All lines from the one containing "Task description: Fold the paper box" to the end of the material are to be given again exactly; leave out every line before it.

>>

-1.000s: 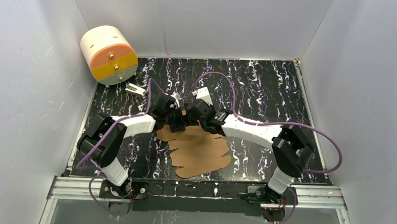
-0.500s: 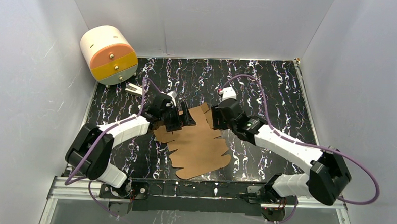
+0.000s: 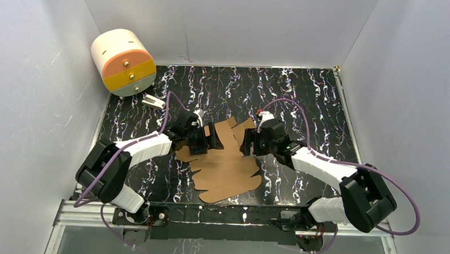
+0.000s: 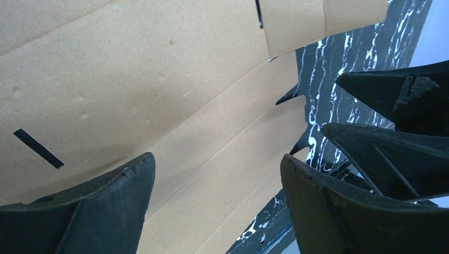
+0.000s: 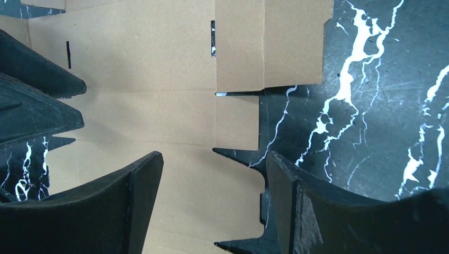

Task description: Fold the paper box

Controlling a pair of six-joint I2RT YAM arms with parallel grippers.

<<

→ RESPONSE TO THE TASK
Task description: Fold the paper box

Controlling a pair of six-joint I2RT YAM arms with parallel grippers.

This answer has now been given in full.